Electronic literature can, potentially, refer to two different things, depending on the particular meaning of the person who is referring to it. The most specific meaning is in reference to literature or written works of literary merit that are created in a digital medium that takes advantage of the format beyond the simple written word. These types of works are “born-digital” and not merely text that has been scanned or typed out in a digital format. Electronic literature can refer to works of literature that have been turned into a digital format, though this usage is increasingly moving out of favor to avoid confusion.

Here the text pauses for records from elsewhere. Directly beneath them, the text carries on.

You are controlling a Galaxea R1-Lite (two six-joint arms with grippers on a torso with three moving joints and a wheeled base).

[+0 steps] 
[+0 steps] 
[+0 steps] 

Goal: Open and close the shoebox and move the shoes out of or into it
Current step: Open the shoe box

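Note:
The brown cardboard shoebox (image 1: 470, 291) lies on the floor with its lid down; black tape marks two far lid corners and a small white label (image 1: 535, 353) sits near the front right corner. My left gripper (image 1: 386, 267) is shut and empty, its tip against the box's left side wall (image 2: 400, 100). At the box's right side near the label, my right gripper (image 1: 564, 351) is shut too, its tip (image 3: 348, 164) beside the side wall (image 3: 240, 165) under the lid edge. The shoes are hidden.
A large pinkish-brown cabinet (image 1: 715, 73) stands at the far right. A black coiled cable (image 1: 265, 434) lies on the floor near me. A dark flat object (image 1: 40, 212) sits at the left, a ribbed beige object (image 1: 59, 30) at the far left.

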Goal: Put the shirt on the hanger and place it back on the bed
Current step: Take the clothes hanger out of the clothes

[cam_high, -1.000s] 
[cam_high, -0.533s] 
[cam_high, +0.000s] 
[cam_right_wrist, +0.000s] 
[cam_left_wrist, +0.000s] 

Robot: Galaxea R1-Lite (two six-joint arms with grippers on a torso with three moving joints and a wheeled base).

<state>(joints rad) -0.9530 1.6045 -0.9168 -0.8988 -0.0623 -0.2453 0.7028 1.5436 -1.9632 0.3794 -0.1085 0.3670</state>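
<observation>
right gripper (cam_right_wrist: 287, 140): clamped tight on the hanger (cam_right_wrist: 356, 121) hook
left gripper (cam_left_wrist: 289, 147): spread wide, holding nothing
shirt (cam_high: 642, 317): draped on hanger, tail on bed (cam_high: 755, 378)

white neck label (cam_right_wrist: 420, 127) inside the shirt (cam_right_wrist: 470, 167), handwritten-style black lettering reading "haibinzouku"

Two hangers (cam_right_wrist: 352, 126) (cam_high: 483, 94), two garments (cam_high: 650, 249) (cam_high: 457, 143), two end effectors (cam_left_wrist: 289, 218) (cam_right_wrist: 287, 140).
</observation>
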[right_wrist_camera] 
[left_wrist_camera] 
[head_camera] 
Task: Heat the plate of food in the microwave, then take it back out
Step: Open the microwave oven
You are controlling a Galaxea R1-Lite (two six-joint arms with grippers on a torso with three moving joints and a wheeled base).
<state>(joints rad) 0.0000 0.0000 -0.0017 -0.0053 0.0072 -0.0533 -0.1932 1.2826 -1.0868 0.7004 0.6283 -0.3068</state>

The primary identifier of electronic literature is that it is created in a digital format that takes advantage of electronic media. While someone may type up a text document in a word processing program, this does not necessarily constitute true electronic literature, it is merely a digital copy of text. Proponents of electronic literature as a separate form of literary work state that such literature should be created in a way that takes advantages of the differences between digital media and standard print media. This can be done in a number of different ways.
Someone might write out a poem, but rather than simply typing it out in a text document, he or she can create it as a digital animation. The poem might appear, word by word or line by line, utilizing the format of digital media to create the poem for the reader even as he or she is reading it. In this way, the poem exists as electronic literature beyond the scope of what is possible with a printed text. Other forms of media that can utilize such advantages include written works created on Internet websites, interactive media that includes a strong literary component, and stories told through email or short message service (SMS) or text messaging.
There are some people who may use the term “electronic literature” to refer to written works that have existed in print and are transferred into a digital medium. These works might be scanned or re-typed into an electronic format, usually to preserve the work or for use with electronic readers. Proponents of “born-digital” media, such as the Electronic Literature Organization (ELO), tend to argue against this usage as such works are merely transferred into a digital medium and not created for it. Other terms, such as “electronic books” or “ebooks,” are often used instead to refer to these works, which indicates they are simply digital versions of printed books.